Much like the show and novels, this means several viewpoint characters. On the surface, most of the Forresters seem like straight copies of the Stark brood. Gregor is Ned Stark, whose death means disaster. Gared is Jon Snow, sent to the Wall. Rodrik is Robb, the military heir. In practice, they soon vary considerab­ly. Mira Forrester, for instance, is the Sansa of the group, a handmaiden to Lady Margaery, and presented as the naïve innocent. Instead, she quickly proves herself as tough and resourcefu­l as any Forrester, scheming with Tyrion and trying to find allies who can help defend them against their arch-rivals in the Ironwood trade.

Telltale handles the characters well, and brutally. The whole series is little but a trauma conga line for the lot of them. The opening episode features two of the best scenes: Mira facing Cersei Lannister in court, and having to balance loyalty to King Joffrey with loyalty to her mistress, and the rest of the family having to deal with a visit from Ramsay Snow, an easily amused psychopath with full authority to do whatever the hell he likes. How do you prepare for dinner with the Joker?

Far too often, though, the drama derives not from the choices you’re forced into by circumstan­ce, but the limits of the dialogue options and episodic structure. It’s tragic to see Ned Stark put his trust in someone like Littlefing­er, but to have to do the same purely because that’s how the story goes is infuriatin­g. Game Of Thrones could so easily have borrowed inspiratio­n from the likes of Sierra’s Conquests Of The Longbow, and have been about recruiting help, earning money, and winning favours to cash in down the road. Instead, everything is on rails and nothing really affects the overall sweep of the story. If you turn down the chance to kill someone, another character will simply do it instead. The longer all this goes on, the more it struggles. There’s so little hope that after a while it becomes hard to remain motivated. Much of the plot and writing also smacks more of something like Dragon Age than Game Of Thrones, particular­ly in later developmen­ts involving blood magic and buried secrets. Sometimes it’s let down by subtle things, like forgetting that as beloved as Tyrion is to the audience, he’s utterly despised by the characters in-universe, and so the odds of Mira trusting him are low. More often, though, it’s in sudden lurches from cunning politics to pantomime, such as a villain not simply revealing they were playing chessmaste­r, but outright flipping their Evil Switch to become a snarling, rapacious, self-sabotaging cartoon of themselves.

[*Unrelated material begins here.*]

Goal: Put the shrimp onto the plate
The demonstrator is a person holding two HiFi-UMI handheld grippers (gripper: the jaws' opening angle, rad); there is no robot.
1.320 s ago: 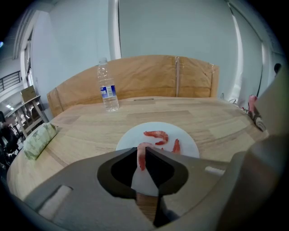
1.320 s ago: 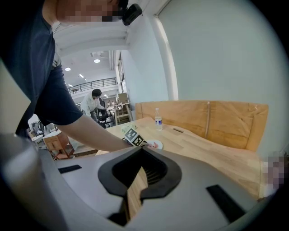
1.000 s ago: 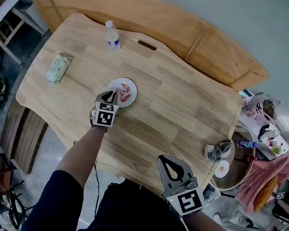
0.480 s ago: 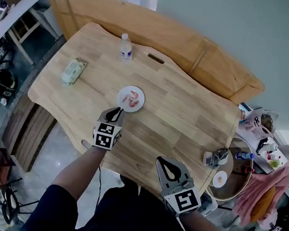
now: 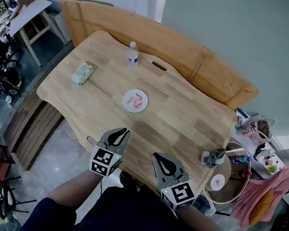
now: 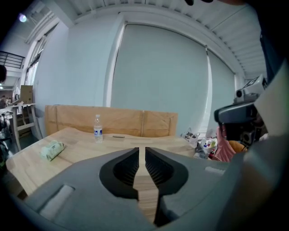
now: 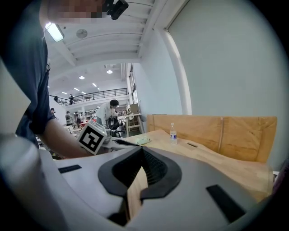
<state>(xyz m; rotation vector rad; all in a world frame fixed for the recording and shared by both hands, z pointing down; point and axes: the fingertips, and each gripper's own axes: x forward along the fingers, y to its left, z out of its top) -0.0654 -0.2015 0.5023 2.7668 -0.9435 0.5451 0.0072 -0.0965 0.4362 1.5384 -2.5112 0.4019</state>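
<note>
The shrimp [image 5: 134, 101] lie on the white plate [image 5: 145, 98] at mid-frame in the head view, on the wooden surface [image 5: 185, 116], well above both pairs of jaws. At lower centre, the left gripper [image 5: 125, 132] has its jaws at a narrow slit with nothing between them. Just beside it, the right gripper [image 5: 157, 156] has its jaws closed tip to tip, empty.

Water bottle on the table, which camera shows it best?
The left gripper view: the water bottle stands side-on beyond the left claw, with cap and label plain. The head view shows it from above, small, near the table's far edge. The right gripper view shows it far off and tiny.
</note>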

After so many Telltale titles, it almost goes without saying that there’s very little game underscori­ng any of this. More than in most, though, that needn’t have been a problem – Game Of Thrones is well suited for a dialogue-driven game. Twelve hours split into six episodes is more than enough time to see and tire of its mechanical limits, though, not least that while this is a series where anyone can die, it only counts if it’s officially time. Valar Morghulis… next episode.

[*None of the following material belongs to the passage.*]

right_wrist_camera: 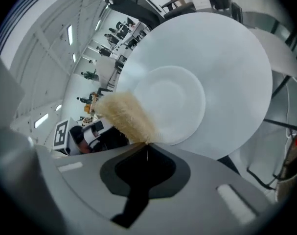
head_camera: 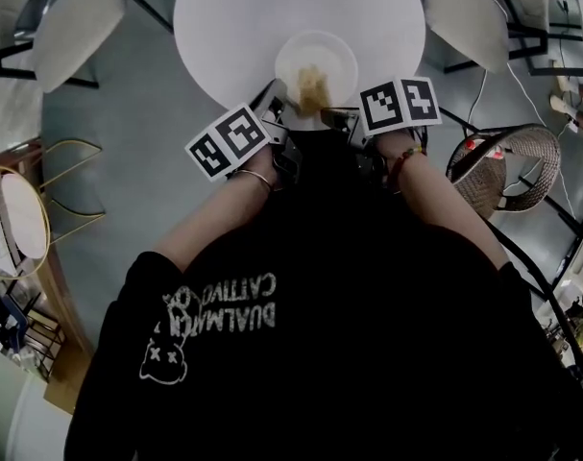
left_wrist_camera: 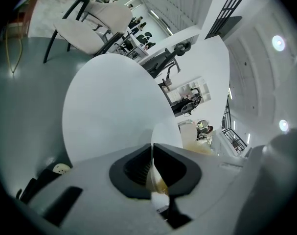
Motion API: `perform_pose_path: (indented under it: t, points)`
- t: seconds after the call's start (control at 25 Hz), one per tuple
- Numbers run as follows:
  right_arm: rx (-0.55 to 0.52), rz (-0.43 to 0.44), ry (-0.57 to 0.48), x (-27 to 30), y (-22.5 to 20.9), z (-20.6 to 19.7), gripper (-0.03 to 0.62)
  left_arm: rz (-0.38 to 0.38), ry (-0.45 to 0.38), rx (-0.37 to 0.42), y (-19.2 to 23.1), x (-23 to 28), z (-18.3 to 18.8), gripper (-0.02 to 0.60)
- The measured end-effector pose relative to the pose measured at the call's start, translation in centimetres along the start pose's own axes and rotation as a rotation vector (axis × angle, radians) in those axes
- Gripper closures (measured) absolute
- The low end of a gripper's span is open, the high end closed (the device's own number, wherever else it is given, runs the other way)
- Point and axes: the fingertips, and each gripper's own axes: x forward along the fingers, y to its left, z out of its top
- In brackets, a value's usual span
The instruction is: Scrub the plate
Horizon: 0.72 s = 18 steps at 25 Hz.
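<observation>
The white plate [head_camera: 318, 54] lies with its face up on the round white table [head_camera: 235, 19], at the near edge of the table and a little to the right of the middle, just in front of the person. The plate is round, so it has no long axis. From the head view I cannot tell if its near rim is lifted off the table. The fibrous tan scrubbing pad [head_camera: 313, 86] is longer than it is wide. Its long axis runs from the near rim of the plate toward the centre, and its far end rests on the near part of the plate. The left gripper [head_camera: 277, 113] comes to the plate from the near left. In the left gripper view the two jaws of the left gripper [left_wrist_camera: 152, 149] stand almost together, with only the thin rim of the plate [left_wrist_camera: 166, 135] pinched between them, and the table [left_wrist_camera: 106, 106] spreads out behind. The right gripper [head_camera: 335, 116] comes from the near right. In the right gripper view the jaws of the right gripper [right_wrist_camera: 147, 149] are closed on the near end of the scrubbing pad [right_wrist_camera: 126, 114], which goes up and to the left from the jaws, across the rim of the plate [right_wrist_camera: 175, 99]. The two grippers are near to each other, with the pad between them.
</observation>
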Motion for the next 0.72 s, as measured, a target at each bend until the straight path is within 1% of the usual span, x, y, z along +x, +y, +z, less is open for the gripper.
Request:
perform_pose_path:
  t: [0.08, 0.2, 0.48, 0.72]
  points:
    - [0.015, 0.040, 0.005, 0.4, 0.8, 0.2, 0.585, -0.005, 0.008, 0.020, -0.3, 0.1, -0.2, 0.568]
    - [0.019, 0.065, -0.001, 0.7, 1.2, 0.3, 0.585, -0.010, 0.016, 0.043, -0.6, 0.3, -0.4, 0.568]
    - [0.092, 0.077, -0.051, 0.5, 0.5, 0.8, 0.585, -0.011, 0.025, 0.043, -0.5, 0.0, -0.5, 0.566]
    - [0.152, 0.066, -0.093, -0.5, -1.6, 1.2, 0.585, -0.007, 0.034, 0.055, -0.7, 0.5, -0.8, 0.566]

Where it all really goes wrong is the finale. Here, almost every major choice is proven irrelevant and barely any plot threads are resolved. The Forresters’ fate is left completely in the air, with even the series’ biggest mystery – the secret of a magic grove in the North – going unrevealed. It’s not just a bad ending to the series, it’s an insulting cliffhange­r for a story that has literally no excuse not to end conclusive­ly and with far more ramificati­ons based on player decision.

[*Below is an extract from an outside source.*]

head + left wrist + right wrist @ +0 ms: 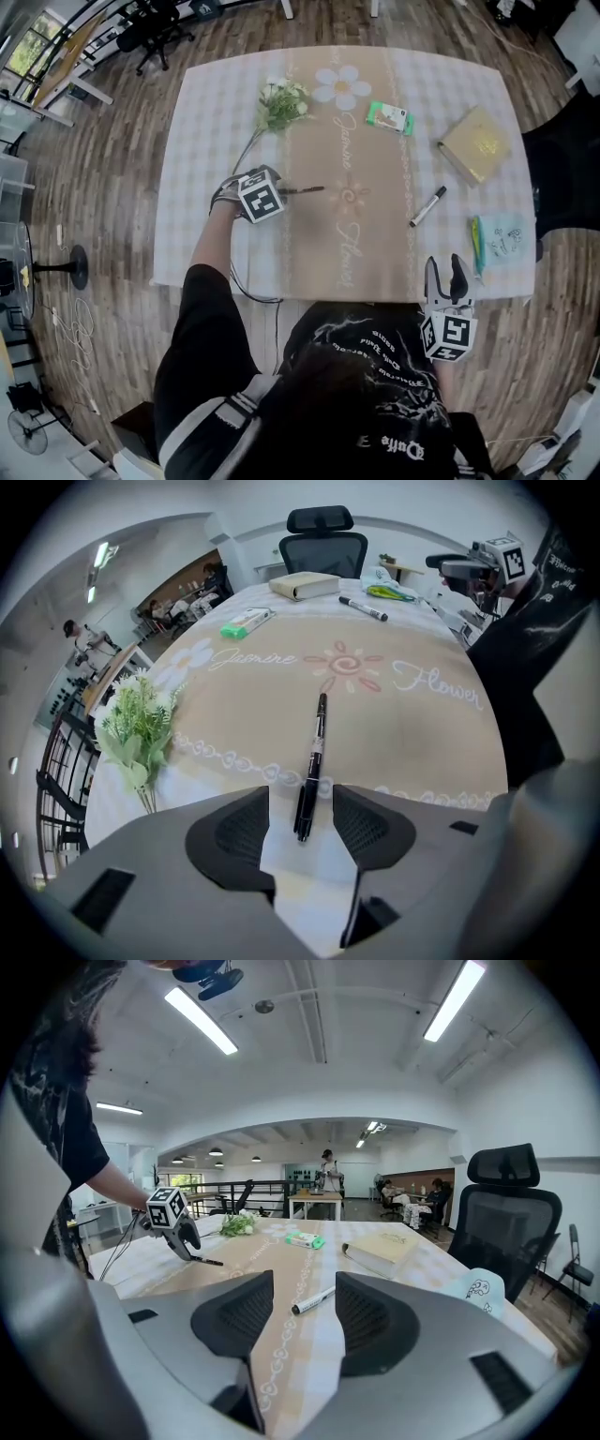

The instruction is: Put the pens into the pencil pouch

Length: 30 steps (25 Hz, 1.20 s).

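A black pen (pixel 302 190) lies on the beige runner left of the table's middle. My left gripper (pixel 278 192) points steeply down over its near end. In the left gripper view the pen (pixel 312 761) has its end between the pads, with a gap on each side; my left gripper (pixel 302 822) is open. A black-and-white marker (pixel 427 206) lies further right. My right gripper (pixel 445 272) hovers open at the table's front edge, with the marker (pixel 312 1300) ahead of it. The light blue pouch (pixel 503 238) lies at the right edge beside a green pen (pixel 476 244).
A tan book (pixel 475 142) lies at the back right, a green-and-white box (pixel 388 117) at the back middle, and a sprig of white flowers (pixel 281 101) at the back left. A black office chair (pixel 325 541) stands beyond the table's right side.
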Each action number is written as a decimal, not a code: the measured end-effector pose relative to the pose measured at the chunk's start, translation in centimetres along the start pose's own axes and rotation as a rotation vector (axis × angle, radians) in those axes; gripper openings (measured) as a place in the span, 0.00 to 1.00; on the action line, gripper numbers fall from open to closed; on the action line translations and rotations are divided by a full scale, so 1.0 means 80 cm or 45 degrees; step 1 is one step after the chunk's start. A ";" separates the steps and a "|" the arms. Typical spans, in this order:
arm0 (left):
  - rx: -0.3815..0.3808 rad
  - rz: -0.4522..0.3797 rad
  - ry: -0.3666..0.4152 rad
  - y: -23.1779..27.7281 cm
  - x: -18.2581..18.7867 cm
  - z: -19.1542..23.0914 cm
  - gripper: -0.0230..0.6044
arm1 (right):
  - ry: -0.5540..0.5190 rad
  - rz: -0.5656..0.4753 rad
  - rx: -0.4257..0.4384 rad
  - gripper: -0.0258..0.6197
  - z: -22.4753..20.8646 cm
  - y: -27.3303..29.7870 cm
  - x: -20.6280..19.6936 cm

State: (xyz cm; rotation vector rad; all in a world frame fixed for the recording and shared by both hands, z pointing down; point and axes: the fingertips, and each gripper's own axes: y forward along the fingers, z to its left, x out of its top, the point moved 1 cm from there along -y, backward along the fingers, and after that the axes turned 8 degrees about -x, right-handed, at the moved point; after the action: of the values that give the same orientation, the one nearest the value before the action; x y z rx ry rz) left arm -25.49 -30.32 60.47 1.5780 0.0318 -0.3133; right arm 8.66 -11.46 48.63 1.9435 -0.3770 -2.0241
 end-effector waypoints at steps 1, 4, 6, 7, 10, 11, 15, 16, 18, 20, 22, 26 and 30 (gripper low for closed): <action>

Not for the first time, Game Of Thrones feels like Telltale’s designers working in a straitjack­et. Its moments of genius show what they can do, but the adherence to its stock template so rarely gives them the chance. This licence didn’t call out for the TV show in polygons. We have the TV show. Game Of Thrones was a chance to widen its scope in ways that only games can. Instead, Telltale chose to limit it, chasing a cinematic dragon that it was never going to catch.